• Data excerpts:
──────────────────────────────

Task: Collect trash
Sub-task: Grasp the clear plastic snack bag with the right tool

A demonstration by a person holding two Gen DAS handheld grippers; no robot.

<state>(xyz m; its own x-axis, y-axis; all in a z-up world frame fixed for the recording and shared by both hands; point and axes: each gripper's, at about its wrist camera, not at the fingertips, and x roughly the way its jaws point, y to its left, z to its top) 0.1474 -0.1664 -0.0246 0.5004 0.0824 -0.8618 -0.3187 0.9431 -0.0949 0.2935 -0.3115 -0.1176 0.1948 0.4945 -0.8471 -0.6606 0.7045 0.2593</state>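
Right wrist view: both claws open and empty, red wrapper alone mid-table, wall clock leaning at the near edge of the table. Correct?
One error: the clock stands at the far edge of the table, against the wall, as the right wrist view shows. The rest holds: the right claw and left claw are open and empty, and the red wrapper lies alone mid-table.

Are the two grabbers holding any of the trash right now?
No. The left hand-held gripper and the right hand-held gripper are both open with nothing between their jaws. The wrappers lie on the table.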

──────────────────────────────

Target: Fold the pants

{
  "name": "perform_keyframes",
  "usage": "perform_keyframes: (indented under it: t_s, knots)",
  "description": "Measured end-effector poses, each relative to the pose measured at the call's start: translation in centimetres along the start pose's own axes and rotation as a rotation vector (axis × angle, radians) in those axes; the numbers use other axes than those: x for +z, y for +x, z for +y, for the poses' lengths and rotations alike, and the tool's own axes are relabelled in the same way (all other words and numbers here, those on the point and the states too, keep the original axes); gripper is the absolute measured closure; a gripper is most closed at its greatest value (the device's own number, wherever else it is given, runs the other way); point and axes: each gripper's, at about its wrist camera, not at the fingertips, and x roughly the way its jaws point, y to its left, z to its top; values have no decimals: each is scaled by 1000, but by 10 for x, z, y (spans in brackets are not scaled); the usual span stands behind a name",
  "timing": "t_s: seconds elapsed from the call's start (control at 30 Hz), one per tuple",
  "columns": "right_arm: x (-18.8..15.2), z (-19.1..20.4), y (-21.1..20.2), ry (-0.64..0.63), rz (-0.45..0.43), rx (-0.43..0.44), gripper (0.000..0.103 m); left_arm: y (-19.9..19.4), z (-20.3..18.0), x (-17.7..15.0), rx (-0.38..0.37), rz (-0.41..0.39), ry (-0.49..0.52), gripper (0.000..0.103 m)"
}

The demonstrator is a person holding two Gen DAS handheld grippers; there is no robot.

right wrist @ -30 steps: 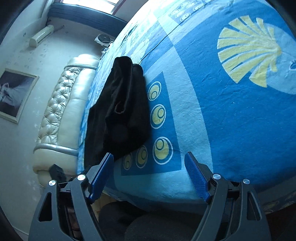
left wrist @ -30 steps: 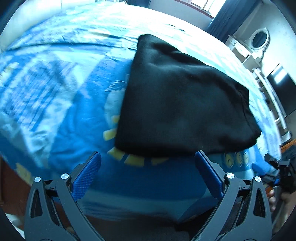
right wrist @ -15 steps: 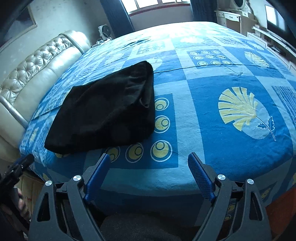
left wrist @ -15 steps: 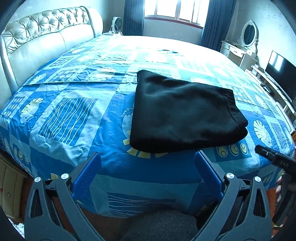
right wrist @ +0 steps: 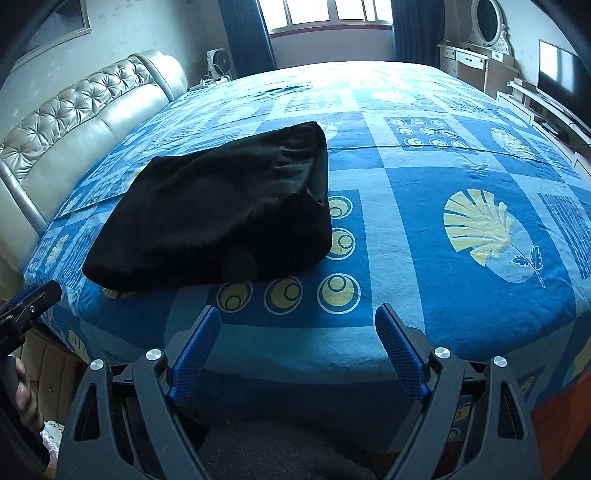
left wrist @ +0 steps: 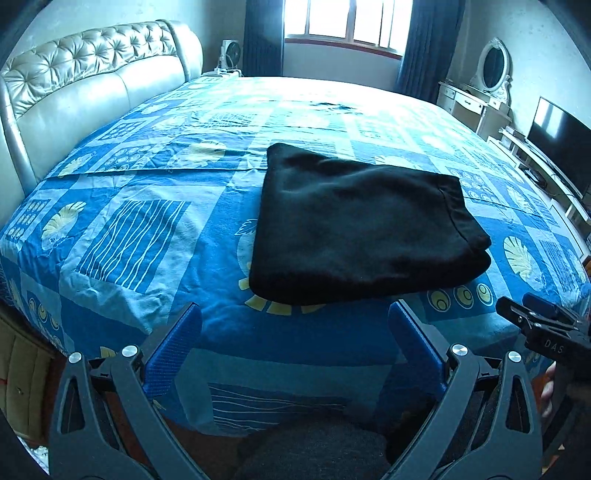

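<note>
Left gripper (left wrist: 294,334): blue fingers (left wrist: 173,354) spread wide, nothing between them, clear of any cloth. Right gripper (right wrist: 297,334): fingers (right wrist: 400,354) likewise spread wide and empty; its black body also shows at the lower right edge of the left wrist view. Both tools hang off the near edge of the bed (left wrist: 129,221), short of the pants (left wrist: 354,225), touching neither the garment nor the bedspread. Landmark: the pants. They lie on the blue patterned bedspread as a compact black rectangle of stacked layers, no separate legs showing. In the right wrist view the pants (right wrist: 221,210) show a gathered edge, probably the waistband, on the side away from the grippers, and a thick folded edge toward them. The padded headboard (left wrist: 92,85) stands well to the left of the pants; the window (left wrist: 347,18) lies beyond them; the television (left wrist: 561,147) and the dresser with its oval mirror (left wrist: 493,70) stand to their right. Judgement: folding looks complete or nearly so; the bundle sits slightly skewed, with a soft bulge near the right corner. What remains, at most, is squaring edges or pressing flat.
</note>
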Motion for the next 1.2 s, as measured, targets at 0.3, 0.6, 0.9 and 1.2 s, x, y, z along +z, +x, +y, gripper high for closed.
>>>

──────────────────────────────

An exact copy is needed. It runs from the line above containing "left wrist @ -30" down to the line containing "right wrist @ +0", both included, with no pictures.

left wrist @ -30 steps: 
right wrist @ -15 steps: 
left wrist @ -15 steps: 
right wrist @ +0 steps: 

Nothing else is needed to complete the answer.